Unfortunately, I have never been in Idaho when our lilac was in bloom. Based on Walt Whitman's When Lilacs Last in the Door-yard Bloom'd, I have assumed that this would be in April. Abraham Lincoln was assassinated on April 15, 1865, and the poem is a heartfelt elegy on him and, by extension, on the Civil War's myriad dead. I visited Idaho twice in April of this year, however, and did not see a single blossom.

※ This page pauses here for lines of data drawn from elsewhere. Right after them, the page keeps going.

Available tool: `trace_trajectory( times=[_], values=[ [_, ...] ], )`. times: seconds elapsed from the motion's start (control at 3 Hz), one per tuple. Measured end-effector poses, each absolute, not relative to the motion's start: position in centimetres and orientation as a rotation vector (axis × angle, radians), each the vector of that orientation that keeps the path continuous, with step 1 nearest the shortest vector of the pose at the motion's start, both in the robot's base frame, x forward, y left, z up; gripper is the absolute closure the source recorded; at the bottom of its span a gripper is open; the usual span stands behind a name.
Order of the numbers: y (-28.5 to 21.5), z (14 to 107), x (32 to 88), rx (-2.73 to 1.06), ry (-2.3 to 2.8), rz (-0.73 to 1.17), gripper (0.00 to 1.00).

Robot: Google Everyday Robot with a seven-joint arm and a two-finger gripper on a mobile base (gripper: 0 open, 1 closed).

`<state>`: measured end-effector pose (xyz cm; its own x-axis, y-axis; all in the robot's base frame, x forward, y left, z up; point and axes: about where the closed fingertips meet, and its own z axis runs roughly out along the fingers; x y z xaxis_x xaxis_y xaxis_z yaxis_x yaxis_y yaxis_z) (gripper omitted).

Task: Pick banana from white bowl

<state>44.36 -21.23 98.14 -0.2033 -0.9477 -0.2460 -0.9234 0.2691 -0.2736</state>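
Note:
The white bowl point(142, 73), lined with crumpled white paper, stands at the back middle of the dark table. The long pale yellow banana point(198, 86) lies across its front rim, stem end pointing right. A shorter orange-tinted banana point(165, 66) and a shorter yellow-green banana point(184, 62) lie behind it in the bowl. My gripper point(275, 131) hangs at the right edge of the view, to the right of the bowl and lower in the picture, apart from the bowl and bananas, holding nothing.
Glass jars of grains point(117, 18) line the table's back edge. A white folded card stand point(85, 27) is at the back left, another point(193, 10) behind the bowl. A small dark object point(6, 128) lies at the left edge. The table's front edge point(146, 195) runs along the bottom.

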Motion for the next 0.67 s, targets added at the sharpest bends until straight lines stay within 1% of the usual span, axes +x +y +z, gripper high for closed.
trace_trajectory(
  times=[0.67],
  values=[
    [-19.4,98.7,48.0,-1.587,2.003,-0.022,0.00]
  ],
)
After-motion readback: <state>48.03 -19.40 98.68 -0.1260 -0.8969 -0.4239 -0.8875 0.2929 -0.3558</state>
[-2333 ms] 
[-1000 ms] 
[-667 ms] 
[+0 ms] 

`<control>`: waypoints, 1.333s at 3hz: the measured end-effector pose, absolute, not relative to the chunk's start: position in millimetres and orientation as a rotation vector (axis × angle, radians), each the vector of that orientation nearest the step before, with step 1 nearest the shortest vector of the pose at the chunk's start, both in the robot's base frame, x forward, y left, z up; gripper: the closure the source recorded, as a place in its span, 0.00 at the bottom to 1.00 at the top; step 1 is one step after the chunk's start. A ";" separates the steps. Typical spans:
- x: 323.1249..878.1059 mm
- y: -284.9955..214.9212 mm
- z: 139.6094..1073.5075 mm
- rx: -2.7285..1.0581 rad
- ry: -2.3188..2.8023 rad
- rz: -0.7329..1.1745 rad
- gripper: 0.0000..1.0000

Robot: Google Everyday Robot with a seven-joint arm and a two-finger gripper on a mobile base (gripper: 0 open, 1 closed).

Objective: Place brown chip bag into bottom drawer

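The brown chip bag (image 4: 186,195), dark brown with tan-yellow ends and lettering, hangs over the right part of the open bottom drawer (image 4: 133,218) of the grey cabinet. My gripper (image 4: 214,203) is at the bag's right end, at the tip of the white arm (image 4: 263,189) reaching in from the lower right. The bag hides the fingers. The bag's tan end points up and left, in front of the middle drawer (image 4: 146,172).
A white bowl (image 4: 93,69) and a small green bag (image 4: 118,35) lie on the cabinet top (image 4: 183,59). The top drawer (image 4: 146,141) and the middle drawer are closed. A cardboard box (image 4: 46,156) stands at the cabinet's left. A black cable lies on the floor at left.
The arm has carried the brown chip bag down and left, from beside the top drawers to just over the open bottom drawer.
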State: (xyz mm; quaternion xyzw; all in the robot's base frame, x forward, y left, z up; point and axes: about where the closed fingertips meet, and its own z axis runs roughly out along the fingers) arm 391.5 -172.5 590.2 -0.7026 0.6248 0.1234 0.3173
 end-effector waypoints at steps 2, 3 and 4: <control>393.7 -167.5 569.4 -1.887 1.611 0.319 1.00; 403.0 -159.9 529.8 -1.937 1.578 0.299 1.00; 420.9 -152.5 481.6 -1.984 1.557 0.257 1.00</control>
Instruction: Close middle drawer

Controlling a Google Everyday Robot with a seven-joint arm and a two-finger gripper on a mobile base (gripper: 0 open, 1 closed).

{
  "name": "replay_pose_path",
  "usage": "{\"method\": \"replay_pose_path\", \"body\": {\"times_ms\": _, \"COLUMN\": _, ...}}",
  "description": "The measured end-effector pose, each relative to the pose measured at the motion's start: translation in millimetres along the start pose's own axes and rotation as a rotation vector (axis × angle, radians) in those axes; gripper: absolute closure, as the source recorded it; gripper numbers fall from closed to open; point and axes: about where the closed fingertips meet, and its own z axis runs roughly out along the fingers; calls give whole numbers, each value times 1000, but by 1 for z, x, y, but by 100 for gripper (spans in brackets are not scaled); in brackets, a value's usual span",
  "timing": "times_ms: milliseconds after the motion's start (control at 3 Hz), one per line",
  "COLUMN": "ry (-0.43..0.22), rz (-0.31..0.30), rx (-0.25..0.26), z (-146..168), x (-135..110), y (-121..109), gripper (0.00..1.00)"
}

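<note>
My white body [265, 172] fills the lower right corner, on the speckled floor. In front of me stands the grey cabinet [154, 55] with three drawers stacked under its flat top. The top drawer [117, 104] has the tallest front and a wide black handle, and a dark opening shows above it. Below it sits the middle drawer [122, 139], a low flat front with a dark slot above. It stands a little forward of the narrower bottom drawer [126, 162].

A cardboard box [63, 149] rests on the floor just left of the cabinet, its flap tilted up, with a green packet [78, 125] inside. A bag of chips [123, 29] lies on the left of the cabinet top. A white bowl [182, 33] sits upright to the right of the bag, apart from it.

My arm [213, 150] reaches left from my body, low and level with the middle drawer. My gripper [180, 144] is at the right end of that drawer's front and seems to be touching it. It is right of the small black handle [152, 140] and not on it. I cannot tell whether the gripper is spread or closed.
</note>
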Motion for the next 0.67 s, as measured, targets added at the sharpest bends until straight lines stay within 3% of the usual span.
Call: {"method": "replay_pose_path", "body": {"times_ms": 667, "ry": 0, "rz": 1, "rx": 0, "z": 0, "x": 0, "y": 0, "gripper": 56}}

Though literary authority often takes precedence in my view of the real world, I also rely heavily on The Sunset Western Garden Book, which pronounces that lilacs bloom in May. Never having experienced Idaho much between New Years and Memorial Day, I at last reconciled my literary and horticultural sources by reference to Wikipedia, where I learned that Lincoln's body lay in state until April 21, 1865, and his funeral train took three weeks to get to his final resting place in Illinois.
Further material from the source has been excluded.